*Problem to solve*: Of the lines in the data below, write out exactly those from the one holding "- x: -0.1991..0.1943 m" through the one holding "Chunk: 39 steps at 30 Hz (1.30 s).", both included.

*Dataset excerpt*:
*** Block opens ***

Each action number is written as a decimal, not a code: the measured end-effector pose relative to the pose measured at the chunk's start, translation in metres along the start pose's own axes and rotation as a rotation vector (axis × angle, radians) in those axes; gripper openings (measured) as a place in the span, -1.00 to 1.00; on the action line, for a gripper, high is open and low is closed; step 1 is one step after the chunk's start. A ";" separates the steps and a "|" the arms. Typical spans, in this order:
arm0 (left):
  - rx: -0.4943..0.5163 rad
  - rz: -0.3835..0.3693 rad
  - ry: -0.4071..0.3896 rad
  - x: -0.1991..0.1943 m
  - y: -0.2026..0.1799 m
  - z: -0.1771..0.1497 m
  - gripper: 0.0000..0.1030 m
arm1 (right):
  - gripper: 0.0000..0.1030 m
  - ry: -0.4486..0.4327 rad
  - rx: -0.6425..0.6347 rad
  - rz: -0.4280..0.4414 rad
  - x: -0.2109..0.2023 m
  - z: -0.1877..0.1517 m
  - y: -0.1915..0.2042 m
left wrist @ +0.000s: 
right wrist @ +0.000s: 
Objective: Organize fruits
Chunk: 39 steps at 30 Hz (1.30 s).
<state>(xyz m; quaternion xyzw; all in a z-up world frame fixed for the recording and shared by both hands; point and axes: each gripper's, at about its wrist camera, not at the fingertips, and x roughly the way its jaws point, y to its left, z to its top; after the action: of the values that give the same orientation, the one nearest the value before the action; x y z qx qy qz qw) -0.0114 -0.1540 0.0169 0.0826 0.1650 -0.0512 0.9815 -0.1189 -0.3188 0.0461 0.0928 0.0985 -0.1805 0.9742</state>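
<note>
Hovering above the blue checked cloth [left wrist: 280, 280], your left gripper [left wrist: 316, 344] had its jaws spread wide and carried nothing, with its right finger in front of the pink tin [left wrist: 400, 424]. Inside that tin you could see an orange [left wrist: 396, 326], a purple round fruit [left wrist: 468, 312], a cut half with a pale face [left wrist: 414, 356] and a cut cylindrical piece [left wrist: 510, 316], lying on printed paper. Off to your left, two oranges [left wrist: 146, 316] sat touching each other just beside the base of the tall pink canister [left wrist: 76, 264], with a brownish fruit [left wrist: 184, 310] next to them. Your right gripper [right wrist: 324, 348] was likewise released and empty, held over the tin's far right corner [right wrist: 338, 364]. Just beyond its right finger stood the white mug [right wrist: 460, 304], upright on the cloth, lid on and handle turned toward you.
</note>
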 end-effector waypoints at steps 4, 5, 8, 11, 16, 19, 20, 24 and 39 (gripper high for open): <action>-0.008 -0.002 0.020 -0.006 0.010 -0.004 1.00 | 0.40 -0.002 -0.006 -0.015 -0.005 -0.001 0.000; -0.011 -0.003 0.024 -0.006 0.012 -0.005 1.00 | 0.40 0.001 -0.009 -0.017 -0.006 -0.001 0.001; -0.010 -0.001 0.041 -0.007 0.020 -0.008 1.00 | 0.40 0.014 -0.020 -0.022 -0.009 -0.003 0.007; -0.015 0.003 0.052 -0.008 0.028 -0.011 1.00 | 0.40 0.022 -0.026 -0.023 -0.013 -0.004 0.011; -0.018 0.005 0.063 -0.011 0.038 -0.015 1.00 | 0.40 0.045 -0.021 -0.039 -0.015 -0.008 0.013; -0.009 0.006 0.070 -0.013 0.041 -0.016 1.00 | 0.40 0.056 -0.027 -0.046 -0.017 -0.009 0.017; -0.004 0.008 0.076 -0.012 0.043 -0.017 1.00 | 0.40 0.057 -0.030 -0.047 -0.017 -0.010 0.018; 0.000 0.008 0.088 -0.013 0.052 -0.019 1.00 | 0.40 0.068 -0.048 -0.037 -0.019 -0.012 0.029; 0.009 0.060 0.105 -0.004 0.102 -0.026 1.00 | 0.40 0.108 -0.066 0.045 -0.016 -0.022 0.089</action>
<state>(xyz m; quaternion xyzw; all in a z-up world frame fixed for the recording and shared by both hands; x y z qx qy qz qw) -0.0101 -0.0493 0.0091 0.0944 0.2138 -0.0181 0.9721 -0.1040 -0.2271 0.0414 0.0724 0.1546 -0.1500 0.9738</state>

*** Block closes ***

*Output*:
  - x: -0.1991..0.1943 m
  - y: -0.2026..0.1799 m
  - z: -0.1771..0.1497 m
  - gripper: 0.0000..0.1030 m
arm1 (right):
  - gripper: 0.0000..0.1030 m
  - ry: -0.4486..0.4327 rad
  - rx: -0.6425..0.6347 rad
  - rz: -0.4280..0.4414 rad
  - x: -0.2109..0.2023 m
  - z: -0.1877..0.1517 m
  - y: -0.1915..0.2042 m
left wrist @ +0.000s: 
right wrist @ +0.000s: 
Objective: Organize fruits
Chunk: 39 steps at 30 Hz (1.30 s).

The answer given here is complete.